The ACE Glider Club is based at the Roland-Désourdy Airport and glider and soaring flight operations normally span from April to October. Military Glider flight operations (Air Cadets) take place only from the grass runway Air cadets tow planes take off from the grass runway and land on the asphalt runway. Operation of high performance civil gliders take place on the asphalt runway at ZBM. These high performance gliders use the same pattern and procedures as all other motorized aircraft.

From Roland-Désourdy Airport, it is possible to soar the cold front wave with a good performance sailplane and, when the meteorological conditions are favourable, it is possible to get airborne and get into a steady lift of more than 500 ft/min, over very wide areas. With such conditions, one can fly a glider straight at speeds over 180 km/h without losing altitude, making sure not to exceed maximum rough air speed limits in such conditions.

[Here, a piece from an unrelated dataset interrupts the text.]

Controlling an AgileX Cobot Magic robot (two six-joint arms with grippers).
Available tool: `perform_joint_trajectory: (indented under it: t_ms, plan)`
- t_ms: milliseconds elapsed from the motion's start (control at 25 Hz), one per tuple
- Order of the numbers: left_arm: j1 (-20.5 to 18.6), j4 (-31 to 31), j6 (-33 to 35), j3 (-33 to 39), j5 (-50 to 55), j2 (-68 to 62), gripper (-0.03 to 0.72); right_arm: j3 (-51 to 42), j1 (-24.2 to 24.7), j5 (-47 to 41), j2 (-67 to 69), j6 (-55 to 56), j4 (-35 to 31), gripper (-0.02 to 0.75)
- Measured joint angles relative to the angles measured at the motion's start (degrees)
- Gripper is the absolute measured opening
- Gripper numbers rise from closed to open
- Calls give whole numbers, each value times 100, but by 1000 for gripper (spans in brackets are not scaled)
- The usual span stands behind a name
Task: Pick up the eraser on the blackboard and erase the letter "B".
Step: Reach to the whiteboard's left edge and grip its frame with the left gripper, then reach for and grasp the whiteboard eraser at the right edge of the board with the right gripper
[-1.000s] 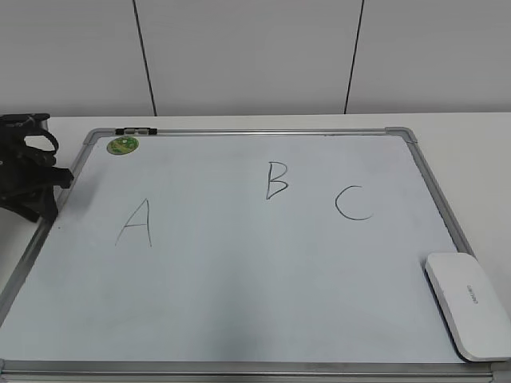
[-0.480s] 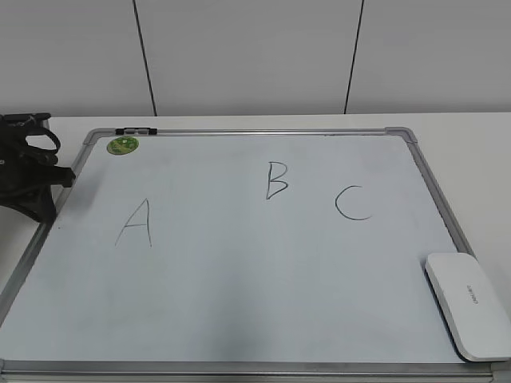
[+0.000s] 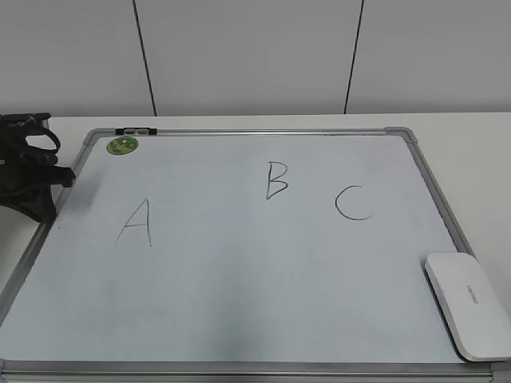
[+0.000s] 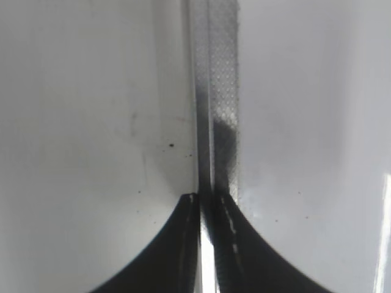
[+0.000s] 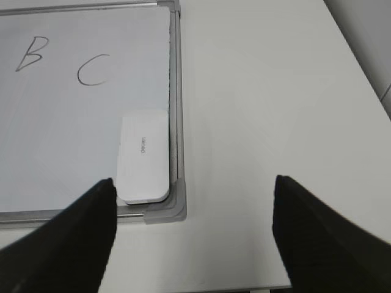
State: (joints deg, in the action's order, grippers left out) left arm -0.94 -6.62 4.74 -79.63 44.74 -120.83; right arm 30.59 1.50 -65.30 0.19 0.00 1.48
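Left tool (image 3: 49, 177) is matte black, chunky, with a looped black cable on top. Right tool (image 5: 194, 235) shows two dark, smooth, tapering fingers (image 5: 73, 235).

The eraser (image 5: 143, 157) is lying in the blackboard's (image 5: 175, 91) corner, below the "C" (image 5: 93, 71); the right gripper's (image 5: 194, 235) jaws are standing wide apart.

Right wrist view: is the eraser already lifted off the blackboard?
No, the eraser lies flat on the blackboard by its lower corner, ahead of the open right gripper.

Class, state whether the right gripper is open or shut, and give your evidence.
Open: in the right wrist view, the right gripper has its fingers far apart, holding nothing.
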Motion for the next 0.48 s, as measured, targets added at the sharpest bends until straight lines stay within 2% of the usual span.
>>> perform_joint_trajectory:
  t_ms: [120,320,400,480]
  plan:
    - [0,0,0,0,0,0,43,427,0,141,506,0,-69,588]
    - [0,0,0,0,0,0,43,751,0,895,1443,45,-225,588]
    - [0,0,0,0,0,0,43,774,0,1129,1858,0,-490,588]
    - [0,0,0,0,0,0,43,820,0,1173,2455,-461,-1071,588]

The Roland-Désourdy Airport cold front wave is very predictable; the special meteorological pattern can be spotted before 1200 UTC time, and it repeats itself 63 percent of the time with onsetting cold fronts.

During spring 2007, work began on the construction of a new 2000 × 25 ft asphalt runway that permits optimum military glider operations (Air Cadets) which is now 5004 × 100 ft. Military training Gliders will be able to take off behind tow from the new runway and land on grass; after landing, the gliders will be in position for the next take off.

The last decades of the 20th century saw a progressive decline of private pilot flights and a decreasing number of small aircraft. The fleet of this region is aging and very few new aircraft are seen due to increasing costs. The possibility to fly ultralight, hang gliders and paragliders attracts many flight enthusiasts.